→ **TASK**
The records below hold a stretch from the line with "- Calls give" through the line with "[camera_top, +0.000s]"; return exactly those lines, ends included, and nothing more.

*** INFORMATION SHOWN

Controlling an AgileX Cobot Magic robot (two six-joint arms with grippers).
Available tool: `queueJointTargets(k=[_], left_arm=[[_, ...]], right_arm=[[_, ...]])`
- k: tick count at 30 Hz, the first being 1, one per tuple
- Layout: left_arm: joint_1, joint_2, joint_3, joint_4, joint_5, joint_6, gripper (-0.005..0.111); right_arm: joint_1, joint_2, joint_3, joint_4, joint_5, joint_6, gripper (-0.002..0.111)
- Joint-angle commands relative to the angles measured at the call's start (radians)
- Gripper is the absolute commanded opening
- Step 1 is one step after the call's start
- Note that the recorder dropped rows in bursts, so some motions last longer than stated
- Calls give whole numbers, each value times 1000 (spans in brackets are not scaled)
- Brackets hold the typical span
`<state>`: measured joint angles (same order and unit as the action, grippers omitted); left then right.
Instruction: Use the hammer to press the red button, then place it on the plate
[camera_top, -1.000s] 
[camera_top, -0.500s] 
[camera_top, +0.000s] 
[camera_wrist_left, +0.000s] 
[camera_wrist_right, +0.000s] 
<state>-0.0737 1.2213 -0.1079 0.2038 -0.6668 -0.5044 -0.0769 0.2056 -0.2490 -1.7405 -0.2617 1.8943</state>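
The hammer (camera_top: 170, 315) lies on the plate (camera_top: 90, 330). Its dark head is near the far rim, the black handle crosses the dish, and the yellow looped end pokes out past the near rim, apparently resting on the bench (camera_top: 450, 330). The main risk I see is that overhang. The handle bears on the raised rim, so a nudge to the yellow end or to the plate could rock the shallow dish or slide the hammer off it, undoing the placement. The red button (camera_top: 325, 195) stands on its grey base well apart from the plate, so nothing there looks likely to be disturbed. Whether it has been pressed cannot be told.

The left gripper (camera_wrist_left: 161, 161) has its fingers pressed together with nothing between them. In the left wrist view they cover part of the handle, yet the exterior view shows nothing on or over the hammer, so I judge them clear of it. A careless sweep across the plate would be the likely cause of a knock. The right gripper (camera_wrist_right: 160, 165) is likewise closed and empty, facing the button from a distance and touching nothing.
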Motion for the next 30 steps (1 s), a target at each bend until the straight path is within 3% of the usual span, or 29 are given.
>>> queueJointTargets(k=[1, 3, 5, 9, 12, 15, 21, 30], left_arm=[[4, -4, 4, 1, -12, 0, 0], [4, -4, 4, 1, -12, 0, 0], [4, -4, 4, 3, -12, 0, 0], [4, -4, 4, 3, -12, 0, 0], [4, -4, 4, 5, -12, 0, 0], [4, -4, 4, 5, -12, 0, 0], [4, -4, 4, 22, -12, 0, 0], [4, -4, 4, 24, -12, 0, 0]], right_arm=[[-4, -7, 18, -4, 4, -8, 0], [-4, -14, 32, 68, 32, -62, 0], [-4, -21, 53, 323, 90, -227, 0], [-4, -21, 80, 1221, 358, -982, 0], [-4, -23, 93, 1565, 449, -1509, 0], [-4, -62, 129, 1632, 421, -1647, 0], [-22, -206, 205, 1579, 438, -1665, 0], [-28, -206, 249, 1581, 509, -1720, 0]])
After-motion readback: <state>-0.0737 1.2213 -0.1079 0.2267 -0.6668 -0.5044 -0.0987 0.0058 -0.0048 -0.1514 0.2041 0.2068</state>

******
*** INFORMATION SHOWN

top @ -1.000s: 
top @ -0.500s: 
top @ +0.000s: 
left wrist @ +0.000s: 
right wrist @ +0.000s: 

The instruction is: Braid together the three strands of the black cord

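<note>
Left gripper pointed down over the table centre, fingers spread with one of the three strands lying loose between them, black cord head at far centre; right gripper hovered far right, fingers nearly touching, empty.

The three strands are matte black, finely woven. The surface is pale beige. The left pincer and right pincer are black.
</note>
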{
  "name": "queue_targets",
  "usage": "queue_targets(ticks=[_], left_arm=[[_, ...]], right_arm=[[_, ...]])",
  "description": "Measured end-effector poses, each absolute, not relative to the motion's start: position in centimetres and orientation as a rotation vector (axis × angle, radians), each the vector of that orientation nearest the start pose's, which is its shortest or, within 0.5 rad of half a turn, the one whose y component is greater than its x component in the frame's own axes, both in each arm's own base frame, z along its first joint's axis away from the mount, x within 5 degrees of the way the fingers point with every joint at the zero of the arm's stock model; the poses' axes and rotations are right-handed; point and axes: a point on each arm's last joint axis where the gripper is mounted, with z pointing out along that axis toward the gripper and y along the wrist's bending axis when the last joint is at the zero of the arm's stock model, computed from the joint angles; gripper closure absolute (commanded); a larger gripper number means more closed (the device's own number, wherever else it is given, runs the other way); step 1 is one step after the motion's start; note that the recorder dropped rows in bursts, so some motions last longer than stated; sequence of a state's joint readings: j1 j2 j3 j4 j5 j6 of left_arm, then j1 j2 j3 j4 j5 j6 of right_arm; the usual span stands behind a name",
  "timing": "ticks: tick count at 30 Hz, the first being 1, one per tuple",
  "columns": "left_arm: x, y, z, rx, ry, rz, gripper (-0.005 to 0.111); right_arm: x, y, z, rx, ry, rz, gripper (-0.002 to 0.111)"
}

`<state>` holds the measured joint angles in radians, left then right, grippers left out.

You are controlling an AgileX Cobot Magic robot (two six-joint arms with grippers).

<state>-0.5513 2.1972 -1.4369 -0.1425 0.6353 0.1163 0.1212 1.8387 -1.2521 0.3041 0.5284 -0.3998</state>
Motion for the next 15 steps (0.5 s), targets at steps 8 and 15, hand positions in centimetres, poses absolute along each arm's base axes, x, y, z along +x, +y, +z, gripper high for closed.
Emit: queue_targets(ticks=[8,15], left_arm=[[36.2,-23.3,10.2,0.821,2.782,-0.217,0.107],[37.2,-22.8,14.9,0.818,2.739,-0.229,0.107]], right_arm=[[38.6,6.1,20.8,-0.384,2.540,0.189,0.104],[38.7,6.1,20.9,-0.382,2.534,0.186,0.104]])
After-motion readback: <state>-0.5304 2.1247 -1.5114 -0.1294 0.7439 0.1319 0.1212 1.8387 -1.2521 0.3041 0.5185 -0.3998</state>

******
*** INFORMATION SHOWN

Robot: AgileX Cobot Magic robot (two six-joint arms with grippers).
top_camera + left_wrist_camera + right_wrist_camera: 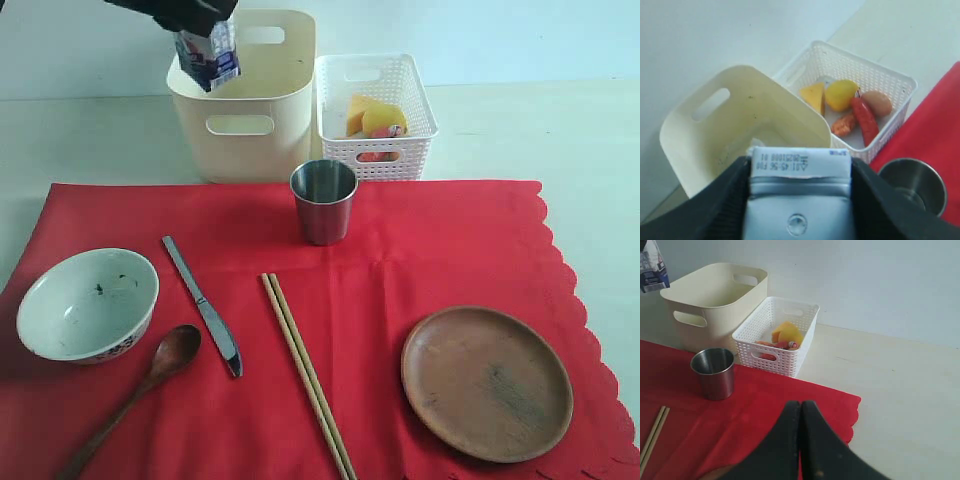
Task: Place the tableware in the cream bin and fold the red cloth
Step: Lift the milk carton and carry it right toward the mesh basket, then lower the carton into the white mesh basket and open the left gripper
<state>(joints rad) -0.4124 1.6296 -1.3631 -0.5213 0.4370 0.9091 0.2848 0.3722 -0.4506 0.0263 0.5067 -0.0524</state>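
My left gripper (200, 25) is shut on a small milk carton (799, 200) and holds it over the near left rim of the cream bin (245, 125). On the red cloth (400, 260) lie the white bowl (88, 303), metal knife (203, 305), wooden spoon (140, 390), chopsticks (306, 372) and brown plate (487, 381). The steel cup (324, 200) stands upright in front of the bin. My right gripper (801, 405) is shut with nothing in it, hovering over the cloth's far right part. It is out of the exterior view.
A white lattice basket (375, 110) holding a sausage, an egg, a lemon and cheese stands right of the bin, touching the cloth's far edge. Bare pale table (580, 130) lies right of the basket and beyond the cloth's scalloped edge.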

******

→ **OUTPUT**
- Calls give whole numbers, each value times 1000 (spans in brackets are not scaled)
- Brackets hold the typical span
`<state>`: measured joint angles (same order and unit as the action, grippers omitted); left then right.
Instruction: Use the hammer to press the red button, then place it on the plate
[camera_top, -1.000s] 
[camera_top, -0.500s] 
[camera_top, +0.000s] 

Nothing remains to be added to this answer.